Summary of studies of nutrients and the lung microbiota in bronchiectasis.

References Type of study Point of focus Main findings
Niksarlioglu et al. (40) Case-Control Vitamin D Vitamin D deficiency was common in patients with bronchiectasis and associated with significantly lower forced vital capacity.
Fagihi et al. (41) Case Study Vitamin D Co-infection of SARS-CoV-2 and Bordetella bronchiseptica in a bronchiectasis case was treated with vitamin D supplementation (100,000 IU bolus dose and weekly dose of 25,000 IU), doxycycline and standard intensive care.
Woo et al. (42) Observational Lung microbiota The lung microbiota of patients with non-cystic fibrosis bronchiectasis was relatively stable.
Bartley et al. (43) Pilot Intervention Study Vitamin D Adults with bronchiectasis had higher than expected serum vitamin D levels and standard oral vitamin D3 supplementation further increased this and health-related quality of life measures.
Byun et al. (44) Cross-sectional Lung microbiota Lung microbiota was no different between stable and exacerbated bronchiectasis.
Mirra et al. (45) Pilot Cross-sectional study Vitamin D 79% of patients with bronchiectasis had vitamin D deficiency-to-insufficiency; hypovitaminosis D was common.

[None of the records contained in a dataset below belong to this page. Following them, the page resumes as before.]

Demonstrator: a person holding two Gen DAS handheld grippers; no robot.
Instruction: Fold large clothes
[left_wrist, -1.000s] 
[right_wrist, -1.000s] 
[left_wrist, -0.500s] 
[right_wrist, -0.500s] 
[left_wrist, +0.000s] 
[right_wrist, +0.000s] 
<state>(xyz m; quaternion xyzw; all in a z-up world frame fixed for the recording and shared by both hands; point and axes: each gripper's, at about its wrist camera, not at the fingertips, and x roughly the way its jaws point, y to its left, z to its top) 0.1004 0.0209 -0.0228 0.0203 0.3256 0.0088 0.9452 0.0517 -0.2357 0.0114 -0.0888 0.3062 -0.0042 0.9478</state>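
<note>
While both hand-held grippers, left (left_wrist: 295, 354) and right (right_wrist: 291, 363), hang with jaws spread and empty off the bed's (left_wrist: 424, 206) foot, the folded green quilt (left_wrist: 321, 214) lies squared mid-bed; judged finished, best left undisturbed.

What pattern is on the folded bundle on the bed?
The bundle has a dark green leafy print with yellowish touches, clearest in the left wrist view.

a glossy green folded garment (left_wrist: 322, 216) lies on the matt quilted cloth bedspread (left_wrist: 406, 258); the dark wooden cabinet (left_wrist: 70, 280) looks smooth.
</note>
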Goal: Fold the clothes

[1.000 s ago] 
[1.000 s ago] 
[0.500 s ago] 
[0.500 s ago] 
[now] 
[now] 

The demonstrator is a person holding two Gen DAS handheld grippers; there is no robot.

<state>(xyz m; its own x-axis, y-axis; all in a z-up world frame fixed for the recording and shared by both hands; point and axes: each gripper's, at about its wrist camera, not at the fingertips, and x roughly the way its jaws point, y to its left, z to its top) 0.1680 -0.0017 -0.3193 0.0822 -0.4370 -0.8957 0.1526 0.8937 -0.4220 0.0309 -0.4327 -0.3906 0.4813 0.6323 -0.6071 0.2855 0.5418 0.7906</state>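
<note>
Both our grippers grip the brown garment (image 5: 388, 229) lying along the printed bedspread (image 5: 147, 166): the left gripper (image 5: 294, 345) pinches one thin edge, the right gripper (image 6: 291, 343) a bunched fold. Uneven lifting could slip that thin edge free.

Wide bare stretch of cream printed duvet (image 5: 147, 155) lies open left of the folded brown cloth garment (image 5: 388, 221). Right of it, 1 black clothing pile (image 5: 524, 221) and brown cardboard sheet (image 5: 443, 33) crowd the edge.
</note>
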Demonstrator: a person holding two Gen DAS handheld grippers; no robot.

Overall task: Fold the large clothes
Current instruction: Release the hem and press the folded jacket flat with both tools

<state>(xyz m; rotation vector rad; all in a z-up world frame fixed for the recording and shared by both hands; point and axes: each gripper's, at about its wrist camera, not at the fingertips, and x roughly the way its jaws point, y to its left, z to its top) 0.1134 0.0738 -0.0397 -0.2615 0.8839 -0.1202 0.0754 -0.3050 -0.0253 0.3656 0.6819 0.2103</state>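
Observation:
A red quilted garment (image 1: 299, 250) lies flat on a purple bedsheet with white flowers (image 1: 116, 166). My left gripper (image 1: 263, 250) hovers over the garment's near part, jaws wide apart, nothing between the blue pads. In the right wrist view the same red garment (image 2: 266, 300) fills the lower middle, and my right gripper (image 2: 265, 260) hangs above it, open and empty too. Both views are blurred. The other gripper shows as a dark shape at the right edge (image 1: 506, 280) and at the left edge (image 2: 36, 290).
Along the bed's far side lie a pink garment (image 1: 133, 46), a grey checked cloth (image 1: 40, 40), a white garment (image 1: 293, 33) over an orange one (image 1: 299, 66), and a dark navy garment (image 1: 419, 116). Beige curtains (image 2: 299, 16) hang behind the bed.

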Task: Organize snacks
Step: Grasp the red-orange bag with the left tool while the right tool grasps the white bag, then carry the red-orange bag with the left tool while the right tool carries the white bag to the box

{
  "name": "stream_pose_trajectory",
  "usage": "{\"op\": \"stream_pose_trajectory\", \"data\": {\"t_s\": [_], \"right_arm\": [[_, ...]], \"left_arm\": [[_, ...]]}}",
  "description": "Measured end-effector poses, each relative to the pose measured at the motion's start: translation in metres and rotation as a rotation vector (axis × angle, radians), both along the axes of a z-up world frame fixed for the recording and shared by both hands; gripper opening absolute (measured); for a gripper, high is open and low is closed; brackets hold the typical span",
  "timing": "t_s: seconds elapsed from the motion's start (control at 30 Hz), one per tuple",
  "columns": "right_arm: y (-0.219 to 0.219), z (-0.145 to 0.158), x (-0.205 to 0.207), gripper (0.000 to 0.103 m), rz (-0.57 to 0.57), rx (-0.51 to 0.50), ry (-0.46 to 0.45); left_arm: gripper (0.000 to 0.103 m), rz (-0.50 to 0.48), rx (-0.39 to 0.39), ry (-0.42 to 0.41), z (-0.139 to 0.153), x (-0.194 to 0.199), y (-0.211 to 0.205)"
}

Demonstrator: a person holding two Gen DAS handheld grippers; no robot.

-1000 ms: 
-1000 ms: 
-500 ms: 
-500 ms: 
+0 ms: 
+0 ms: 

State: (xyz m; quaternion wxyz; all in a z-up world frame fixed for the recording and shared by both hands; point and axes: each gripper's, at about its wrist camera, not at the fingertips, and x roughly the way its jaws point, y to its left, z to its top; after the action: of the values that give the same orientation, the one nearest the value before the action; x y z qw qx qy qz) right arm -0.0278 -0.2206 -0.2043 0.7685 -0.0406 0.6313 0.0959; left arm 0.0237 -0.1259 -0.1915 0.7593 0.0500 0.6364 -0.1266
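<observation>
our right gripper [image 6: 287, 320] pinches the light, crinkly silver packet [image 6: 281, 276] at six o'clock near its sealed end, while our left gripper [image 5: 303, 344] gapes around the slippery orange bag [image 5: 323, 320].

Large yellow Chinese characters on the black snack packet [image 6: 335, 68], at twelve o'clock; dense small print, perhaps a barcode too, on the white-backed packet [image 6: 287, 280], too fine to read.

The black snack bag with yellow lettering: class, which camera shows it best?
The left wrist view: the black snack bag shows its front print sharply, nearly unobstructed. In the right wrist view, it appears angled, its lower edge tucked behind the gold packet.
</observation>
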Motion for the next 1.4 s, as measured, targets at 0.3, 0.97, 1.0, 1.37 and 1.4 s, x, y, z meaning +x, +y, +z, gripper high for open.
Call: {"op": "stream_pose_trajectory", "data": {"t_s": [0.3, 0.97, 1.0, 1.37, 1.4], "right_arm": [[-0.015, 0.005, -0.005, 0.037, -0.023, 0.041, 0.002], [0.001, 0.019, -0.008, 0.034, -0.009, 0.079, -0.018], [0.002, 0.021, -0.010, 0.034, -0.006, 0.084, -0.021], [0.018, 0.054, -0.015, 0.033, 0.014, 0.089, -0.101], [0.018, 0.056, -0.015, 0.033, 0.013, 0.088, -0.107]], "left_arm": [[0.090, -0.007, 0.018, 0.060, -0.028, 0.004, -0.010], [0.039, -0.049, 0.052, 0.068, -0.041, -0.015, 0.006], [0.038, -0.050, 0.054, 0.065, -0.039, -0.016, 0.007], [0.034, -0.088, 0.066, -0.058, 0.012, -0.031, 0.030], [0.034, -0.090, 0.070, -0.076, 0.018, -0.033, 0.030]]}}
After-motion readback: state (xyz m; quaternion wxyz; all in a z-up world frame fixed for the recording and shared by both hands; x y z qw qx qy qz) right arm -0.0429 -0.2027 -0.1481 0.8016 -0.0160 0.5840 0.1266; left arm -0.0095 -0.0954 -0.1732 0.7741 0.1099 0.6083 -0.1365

Chalmers et al. (46) Observational Study Vitamin D Vitamin-D deficiency was common in bronchiectasis and correlated with bacterial colonisation, inflammatory mediator levels in sputum and reductions in lung function.
Javadmoosavi et al. (47) Cross-sectional study Zinc Serum zinc levels were lower in patients with bronchiectasis compared with controls.
Tunney et al. (48) Cross-sectional Lung microbiota After treatment of patients with bronchiectasis for exacerbations (flare ups) no changes in lung microbiota composition were observed.